Your objective: Reproduce the listing word for word. Skip any image.

Exercise data below:

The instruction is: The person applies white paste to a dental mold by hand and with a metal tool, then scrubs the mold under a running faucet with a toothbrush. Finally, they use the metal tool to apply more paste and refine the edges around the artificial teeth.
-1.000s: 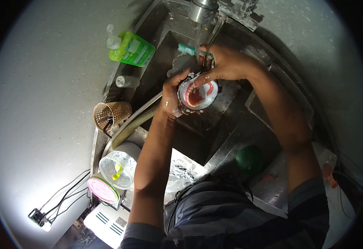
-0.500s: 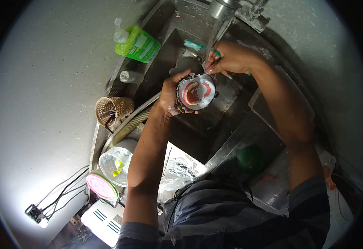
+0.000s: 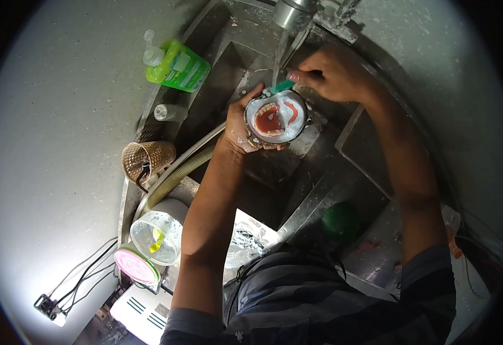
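My left hand (image 3: 241, 123) is wrapped round a round metal denture flask (image 3: 302, 127), keeping it face up over the sink. White plaster fills the flask, with a red-pink denture (image 3: 270, 122) with pale teeth set in it and a smaller curved red piece (image 3: 291, 112) beside that. Closed on a green toothbrush (image 3: 283, 86) is my right hand (image 3: 326, 75), just above the flask's upper rim. The brush's far end is at the rim, and its bristles are hard to make out. Water runs from the metal tap (image 3: 295, 14) close to the brush and rim.
The dark sink (image 3: 274, 198) surrounds my hands. Along its left side are a green soap bottle (image 3: 179, 66), a clear small container (image 3: 171, 112), a woven-looking cup (image 3: 148, 161), a ribbed hose (image 3: 179, 181) and a plastic tub (image 3: 168, 230). A green round object (image 3: 341, 221) lies lower right.
The toothbrush has swung from beyond the flask down to its upper rim, as my right hand moved up and right. The flask has tilted slightly, and the whole view has shifted a little.
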A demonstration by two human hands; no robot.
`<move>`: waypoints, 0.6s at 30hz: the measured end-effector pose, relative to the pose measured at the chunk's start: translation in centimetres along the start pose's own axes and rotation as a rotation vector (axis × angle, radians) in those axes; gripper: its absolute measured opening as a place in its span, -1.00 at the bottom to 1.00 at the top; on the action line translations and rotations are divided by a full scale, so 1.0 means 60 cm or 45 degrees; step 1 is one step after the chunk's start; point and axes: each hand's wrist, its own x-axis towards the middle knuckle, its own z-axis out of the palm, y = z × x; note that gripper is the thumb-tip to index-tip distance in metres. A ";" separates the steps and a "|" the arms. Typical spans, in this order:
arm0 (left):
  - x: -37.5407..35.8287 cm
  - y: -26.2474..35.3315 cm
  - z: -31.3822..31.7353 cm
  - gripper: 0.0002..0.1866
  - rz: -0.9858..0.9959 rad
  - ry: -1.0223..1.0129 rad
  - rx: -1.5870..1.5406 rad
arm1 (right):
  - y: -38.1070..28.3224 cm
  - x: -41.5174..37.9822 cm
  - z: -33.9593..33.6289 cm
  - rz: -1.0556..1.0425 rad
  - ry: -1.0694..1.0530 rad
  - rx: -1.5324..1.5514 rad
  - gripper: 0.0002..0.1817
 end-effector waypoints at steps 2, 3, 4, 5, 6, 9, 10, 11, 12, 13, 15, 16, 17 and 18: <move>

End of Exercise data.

Solution to this problem:
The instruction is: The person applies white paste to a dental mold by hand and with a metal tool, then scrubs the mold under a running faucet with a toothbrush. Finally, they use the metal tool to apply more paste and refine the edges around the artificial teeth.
-1.000s: 
-0.500s: 
+0.000s: 
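My left hand (image 3: 241, 123) is wrapped round a round metal denture flask (image 3: 302, 127), keeping it face up over the sink. White plaster fills the flask, with a red-pink denture (image 3: 270, 122) with pale teeth set in it and a smaller curved red piece (image 3: 291, 112) beside that. Closed on a green toothbrush (image 3: 283, 86) is my right hand (image 3: 326, 75), just above the flask's upper rim. The brush's far end is at the rim, and its bristles are hard to make out. Water runs from the metal tap (image 3: 295, 14) close to the brush and rim.
The dark sink (image 3: 274, 198) surrounds my hands. Along its left side are a green soap bottle (image 3: 179, 66), a clear small container (image 3: 171, 112), a woven-looking cup (image 3: 148, 161), a ribbed hose (image 3: 179, 181) and a plastic tub (image 3: 168, 230). A green round object (image 3: 341, 221) lies lower right.
The toothbrush has swung from beyond the flask down to its upper rim, as my right hand moved up and right. The flask has tilted slightly, and the whole view has shifted a little.
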A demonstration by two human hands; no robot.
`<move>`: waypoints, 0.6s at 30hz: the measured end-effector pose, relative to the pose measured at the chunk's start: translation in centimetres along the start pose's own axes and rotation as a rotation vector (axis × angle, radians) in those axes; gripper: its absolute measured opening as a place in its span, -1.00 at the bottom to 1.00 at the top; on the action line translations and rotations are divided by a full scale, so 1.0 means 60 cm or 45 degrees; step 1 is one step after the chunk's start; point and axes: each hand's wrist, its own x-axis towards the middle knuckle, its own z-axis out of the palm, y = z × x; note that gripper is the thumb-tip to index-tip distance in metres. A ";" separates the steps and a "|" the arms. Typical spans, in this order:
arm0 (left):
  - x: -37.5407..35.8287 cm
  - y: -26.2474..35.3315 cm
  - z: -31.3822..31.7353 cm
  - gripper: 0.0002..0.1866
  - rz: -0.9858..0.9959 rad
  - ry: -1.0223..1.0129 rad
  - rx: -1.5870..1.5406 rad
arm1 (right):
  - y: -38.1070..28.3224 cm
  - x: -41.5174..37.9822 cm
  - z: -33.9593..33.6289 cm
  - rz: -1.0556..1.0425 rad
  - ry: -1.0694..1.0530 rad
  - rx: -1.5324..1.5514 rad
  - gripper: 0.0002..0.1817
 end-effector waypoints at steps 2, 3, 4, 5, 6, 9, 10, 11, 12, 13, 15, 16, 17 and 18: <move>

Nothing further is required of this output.